**What needs to be done**
Word for word, set down every line of the entries below from the line with "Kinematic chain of" to the line with "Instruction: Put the", including both, and no other line.

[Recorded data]
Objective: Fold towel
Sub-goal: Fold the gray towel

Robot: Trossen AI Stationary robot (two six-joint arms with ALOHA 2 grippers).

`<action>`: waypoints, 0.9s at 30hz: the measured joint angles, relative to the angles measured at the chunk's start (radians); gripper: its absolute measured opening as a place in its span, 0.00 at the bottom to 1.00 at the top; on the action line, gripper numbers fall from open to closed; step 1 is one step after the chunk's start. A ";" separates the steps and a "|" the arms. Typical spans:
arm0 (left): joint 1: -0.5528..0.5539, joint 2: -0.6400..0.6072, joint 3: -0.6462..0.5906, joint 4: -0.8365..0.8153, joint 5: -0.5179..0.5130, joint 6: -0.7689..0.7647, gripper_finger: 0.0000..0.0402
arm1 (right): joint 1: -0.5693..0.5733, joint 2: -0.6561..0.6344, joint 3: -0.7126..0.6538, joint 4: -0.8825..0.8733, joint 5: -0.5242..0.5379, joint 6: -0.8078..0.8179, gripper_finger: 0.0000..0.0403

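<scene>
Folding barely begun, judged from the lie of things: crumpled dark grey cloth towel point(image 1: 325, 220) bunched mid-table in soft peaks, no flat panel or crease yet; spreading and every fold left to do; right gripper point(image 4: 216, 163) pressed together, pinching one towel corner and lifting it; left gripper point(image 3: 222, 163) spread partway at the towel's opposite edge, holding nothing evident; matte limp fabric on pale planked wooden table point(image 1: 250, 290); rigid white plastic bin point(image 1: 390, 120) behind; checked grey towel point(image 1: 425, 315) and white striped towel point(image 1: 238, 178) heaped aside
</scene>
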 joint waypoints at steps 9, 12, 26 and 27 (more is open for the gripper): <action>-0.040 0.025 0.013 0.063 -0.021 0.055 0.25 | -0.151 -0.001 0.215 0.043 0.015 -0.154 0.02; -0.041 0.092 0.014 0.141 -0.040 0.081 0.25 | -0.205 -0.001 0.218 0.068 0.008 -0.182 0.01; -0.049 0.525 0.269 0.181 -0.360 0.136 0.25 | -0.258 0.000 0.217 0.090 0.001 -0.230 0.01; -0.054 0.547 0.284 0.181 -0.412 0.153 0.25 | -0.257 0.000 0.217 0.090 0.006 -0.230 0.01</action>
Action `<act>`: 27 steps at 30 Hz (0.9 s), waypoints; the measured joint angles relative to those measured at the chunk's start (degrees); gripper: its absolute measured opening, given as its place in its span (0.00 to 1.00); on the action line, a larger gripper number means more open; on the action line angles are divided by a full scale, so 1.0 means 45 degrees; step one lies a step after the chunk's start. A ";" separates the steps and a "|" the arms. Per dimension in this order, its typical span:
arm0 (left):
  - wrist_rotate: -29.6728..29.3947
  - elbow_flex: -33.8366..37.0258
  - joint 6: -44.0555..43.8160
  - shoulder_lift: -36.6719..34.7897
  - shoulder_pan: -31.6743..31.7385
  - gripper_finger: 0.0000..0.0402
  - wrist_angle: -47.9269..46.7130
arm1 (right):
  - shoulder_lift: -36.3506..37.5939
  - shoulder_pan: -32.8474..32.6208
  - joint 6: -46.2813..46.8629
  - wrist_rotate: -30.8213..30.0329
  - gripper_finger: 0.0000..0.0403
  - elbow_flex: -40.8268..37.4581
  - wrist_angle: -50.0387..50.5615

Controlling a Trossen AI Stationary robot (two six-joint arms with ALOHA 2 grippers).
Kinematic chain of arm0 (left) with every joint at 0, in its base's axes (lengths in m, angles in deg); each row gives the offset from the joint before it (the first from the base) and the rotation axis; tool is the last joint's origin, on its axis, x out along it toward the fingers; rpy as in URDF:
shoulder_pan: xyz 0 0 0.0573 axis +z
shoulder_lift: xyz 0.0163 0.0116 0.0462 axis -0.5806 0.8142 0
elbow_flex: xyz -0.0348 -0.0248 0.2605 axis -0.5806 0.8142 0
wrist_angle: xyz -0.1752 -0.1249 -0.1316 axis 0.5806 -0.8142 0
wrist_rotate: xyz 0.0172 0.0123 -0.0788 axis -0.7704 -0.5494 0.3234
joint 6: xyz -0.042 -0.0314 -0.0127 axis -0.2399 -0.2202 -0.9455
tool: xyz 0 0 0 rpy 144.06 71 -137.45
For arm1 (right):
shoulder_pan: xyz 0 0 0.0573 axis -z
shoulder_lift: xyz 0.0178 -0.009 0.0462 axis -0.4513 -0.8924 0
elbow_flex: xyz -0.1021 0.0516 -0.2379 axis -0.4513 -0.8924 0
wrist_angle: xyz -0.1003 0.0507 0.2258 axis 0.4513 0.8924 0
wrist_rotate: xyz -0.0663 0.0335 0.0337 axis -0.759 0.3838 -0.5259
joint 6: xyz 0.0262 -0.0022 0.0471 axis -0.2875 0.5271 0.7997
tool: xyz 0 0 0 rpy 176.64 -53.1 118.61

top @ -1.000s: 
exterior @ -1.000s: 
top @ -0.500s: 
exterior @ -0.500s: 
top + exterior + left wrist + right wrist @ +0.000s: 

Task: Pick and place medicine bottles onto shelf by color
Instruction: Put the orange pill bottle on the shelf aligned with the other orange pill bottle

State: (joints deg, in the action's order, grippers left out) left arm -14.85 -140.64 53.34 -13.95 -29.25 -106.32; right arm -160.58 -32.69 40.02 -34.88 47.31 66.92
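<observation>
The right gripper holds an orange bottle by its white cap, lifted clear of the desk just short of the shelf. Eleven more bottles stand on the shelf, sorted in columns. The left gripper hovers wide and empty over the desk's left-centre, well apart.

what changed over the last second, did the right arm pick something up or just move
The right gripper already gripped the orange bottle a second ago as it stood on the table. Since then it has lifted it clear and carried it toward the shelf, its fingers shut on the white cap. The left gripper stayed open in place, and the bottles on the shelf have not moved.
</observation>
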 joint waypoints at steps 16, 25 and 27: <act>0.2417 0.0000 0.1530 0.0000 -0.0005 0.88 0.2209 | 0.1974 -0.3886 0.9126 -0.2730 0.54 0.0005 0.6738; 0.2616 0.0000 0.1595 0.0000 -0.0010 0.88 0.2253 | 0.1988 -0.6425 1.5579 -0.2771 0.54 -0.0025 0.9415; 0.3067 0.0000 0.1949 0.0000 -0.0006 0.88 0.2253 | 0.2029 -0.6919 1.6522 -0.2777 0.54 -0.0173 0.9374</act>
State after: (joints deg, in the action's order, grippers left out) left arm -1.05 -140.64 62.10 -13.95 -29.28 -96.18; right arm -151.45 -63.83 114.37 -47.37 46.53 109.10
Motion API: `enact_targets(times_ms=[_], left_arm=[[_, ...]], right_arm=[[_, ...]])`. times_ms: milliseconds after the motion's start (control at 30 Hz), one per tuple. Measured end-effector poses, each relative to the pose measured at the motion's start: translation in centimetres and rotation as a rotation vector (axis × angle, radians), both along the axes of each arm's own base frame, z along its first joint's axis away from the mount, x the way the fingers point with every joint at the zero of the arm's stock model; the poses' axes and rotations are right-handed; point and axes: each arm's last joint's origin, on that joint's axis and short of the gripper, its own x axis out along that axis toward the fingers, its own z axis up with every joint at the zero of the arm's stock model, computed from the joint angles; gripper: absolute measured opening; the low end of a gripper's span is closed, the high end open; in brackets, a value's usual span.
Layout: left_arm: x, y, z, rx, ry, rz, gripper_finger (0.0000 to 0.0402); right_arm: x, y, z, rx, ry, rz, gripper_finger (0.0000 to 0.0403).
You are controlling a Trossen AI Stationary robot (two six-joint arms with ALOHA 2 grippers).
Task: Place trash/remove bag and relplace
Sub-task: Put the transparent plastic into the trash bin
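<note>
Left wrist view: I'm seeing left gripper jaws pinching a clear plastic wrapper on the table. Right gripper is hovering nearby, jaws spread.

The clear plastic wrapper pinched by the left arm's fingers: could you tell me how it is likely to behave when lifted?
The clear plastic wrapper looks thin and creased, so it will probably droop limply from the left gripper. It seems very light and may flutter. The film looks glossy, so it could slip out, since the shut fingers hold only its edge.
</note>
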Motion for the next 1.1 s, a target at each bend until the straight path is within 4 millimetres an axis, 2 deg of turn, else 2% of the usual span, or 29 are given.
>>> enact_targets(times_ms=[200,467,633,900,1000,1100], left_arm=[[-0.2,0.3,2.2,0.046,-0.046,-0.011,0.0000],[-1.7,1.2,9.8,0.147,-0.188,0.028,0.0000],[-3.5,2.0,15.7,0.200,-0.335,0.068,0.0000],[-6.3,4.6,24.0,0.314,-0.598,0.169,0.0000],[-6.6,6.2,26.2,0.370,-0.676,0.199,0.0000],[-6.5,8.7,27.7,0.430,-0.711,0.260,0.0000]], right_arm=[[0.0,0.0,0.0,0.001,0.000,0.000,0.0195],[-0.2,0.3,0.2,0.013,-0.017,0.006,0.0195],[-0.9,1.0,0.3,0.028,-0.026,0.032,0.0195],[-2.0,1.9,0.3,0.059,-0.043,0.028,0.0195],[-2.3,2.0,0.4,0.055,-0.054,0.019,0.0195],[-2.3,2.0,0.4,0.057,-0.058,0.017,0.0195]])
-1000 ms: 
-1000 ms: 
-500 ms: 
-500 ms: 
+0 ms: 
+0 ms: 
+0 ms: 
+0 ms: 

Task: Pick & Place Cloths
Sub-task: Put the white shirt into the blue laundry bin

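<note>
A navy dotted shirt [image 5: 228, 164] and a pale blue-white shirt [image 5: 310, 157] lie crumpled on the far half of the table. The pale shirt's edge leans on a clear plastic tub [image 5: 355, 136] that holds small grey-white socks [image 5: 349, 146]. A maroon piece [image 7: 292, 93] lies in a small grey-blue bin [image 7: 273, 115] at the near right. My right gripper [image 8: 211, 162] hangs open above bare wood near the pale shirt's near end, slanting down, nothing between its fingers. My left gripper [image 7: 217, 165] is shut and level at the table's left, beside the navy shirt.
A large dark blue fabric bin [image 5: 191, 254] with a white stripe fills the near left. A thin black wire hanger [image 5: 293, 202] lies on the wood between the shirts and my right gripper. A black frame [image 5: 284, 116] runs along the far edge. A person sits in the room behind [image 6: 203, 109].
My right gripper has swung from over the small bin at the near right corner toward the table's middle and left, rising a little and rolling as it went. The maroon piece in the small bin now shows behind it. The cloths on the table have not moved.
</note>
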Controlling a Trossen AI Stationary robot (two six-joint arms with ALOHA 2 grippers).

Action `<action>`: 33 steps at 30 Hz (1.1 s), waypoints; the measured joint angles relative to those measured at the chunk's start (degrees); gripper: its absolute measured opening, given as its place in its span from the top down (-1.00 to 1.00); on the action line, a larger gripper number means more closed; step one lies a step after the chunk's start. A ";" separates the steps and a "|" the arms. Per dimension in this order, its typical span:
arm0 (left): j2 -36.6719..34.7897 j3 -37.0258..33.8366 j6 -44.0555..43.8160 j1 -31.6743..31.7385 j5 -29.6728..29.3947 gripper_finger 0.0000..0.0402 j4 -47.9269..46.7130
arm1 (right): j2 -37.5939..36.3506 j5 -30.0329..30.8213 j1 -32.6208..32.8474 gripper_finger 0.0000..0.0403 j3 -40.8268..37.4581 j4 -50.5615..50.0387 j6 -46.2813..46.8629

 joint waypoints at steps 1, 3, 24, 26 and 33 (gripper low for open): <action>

**Exercise response**
Kinematic chain of arm0 (left) with every joint at 0, in its base's axes (lengths in m, angles in deg); each row gives the offset from the joint before it (the first from the base) and the rotation axis; tool is the last joint's origin, on its axis, x out along it toward the fingers; rpy as in URDF:
shoulder_pan: xyz 0 0 0.0573 axis +z
shoulder_lift: xyz 0.0163 0.0116 0.0462 axis -0.5806 0.8142 0
elbow_flex: xyz -0.0348 -0.0248 0.2605 axis -0.5806 0.8142 0
wrist_angle: xyz -0.1752 -0.1249 -0.1316 axis 0.5806 -0.8142 0
wrist_rotate: xyz 0.0172 0.0123 -0.0788 axis -0.7704 -0.5494 0.3234
joint 6: xyz -0.042 -0.0314 -0.0127 axis -0.2399 -0.2202 -0.9455
tool: xyz 0 0 0 rpy 144.06 71 -137.45
For arm1 (right):
shoulder_pan: xyz 0 0 0.0573 axis -z
shoulder_lift: xyz 0.0178 -0.009 0.0462 axis -0.4513 -0.8924 0
elbow_flex: xyz -0.1021 0.0516 -0.2379 axis -0.4513 -0.8924 0
wrist_angle: xyz -0.1003 0.0507 0.2258 axis 0.4513 0.8924 0
wrist_rotate: xyz -0.0663 0.0335 0.0337 axis -0.759 0.3838 -0.5259
joint 6: xyz 0.0262 -0.0022 0.0471 axis -0.2875 0.5271 0.7997
tool: xyz 0 0 0 rpy 176.64 -53.1 118.61

top @ -1.000s: 
exterior @ -1.000s: 
top @ -0.500s: 
exterior @ -0.500s: 
top + exterior + left wrist + right wrist @ +0.000s: 

Task: Pick and place medicine bottles onto shelf by color
Instruction: Put the orange pill bottle on the shelf aligned with the other orange pill bottle

Nothing remains to be done in this exercise.